31/01/03 (B182) Guelleh a signé une convention pour garantir l’immunité totale des ressortissants US, quels que soient les actes qu’ils auraient pu commettre. Mais dans les faits, il a surtout exigé la réciprocité et chacun comprend bien qu’il souhaite avant tout se protéger personnellement, si cela était encore possible, contre une action pénale internationale pour crimes contre l’humanité.

Le journal La Nation est
très clair sur le sujet : “Par cette convention, les deux pays
s’engagent ainsi à garantir réciproquement l’immunité
des ressortissants américains et djiboutiens, dans l’éventualité
d’une poursuite entreprise par la Cour Pénale Internationale (CPI)”.


Ali
Farah : “Donc Colin, on est bien d ‘accord.
Tes gars peuvent faire tout ce qu’ils veulent à Djibouti :
Ils sont immunisés à 100 %.
De notre
côté, Ismaël est immunisé pour
tous
les crimes qu’il a commis ou fait
commettre
depuis qu’il sévit dans le pays.
On ne
parlera plus de la torture, ni des
exécutions extra-judiciaires . T’es OK ?
C’est donc un marché équitable …

 

Tous les observateurs
ont compris.

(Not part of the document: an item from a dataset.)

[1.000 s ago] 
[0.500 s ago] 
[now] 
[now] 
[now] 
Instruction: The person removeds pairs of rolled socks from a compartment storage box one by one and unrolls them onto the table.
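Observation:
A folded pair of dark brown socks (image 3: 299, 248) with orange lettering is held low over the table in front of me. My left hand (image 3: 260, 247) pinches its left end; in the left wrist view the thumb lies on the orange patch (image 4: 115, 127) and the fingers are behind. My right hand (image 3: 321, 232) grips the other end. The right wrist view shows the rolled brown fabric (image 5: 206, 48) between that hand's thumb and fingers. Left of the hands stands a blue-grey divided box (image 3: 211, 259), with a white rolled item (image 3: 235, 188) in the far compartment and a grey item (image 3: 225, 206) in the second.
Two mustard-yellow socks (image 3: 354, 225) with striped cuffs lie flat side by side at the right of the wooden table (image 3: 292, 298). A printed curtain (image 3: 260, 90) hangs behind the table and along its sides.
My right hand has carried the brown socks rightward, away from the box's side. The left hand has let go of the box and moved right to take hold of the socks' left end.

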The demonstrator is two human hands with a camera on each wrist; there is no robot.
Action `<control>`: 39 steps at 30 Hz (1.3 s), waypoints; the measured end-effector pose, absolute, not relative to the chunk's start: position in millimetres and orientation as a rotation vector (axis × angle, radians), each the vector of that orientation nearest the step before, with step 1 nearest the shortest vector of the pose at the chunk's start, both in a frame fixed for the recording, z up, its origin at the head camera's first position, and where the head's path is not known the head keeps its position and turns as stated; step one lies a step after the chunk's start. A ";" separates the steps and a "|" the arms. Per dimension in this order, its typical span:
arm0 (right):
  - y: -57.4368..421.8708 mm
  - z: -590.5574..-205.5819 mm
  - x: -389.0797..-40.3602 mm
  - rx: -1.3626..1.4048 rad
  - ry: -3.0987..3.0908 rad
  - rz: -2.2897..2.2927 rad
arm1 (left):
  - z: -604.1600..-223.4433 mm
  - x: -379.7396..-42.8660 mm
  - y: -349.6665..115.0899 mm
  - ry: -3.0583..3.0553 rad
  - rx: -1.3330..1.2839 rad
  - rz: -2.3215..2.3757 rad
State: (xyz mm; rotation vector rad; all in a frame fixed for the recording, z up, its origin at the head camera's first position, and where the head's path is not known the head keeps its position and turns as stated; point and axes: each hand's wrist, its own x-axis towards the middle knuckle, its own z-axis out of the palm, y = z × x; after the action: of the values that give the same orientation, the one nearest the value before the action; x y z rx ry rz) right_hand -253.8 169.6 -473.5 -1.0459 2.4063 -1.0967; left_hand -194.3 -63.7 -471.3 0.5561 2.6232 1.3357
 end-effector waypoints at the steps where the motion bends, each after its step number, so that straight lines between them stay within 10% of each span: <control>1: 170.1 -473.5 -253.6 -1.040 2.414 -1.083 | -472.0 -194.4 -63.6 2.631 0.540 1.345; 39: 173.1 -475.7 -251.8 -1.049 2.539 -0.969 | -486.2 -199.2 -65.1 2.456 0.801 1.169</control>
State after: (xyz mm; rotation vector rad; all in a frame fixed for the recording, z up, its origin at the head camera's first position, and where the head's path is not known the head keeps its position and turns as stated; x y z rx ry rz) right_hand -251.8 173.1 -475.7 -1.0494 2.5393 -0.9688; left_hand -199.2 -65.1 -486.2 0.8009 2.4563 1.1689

En dérogeant à une convention internationale pourtant
ratifiée officiellement par Djibouti, Guelleh tente de revenir en arrière
et d’essayer de se soustraire à une action pénale qui ne devrait
plus tarder à son encontre pour crimes contre l’humanité.

La ruse est grossière,
car la CPI ne reconnaîtra pas cette dérogation qui a été
signée entre deux partis et qui n’a aucune valeur internationale, d’autant
plus que l’un des signataires de la convention, n’a pas ratifié la
convention internationale.

Cette mesure a simplement
le mérite de montrer qu’IOG commence à craindre la justice internationale
et qu’il tente, maladroitement, de s’y soustraire. Cela confirme de façon
indirecte qu’il reconnaît être responsable de crimes.

Cette convention ne devrait
pas intervenir non plus dans le cadre de l’affaire Borrel, qui est une affaire
instruite par la Justice française et non par la CPI.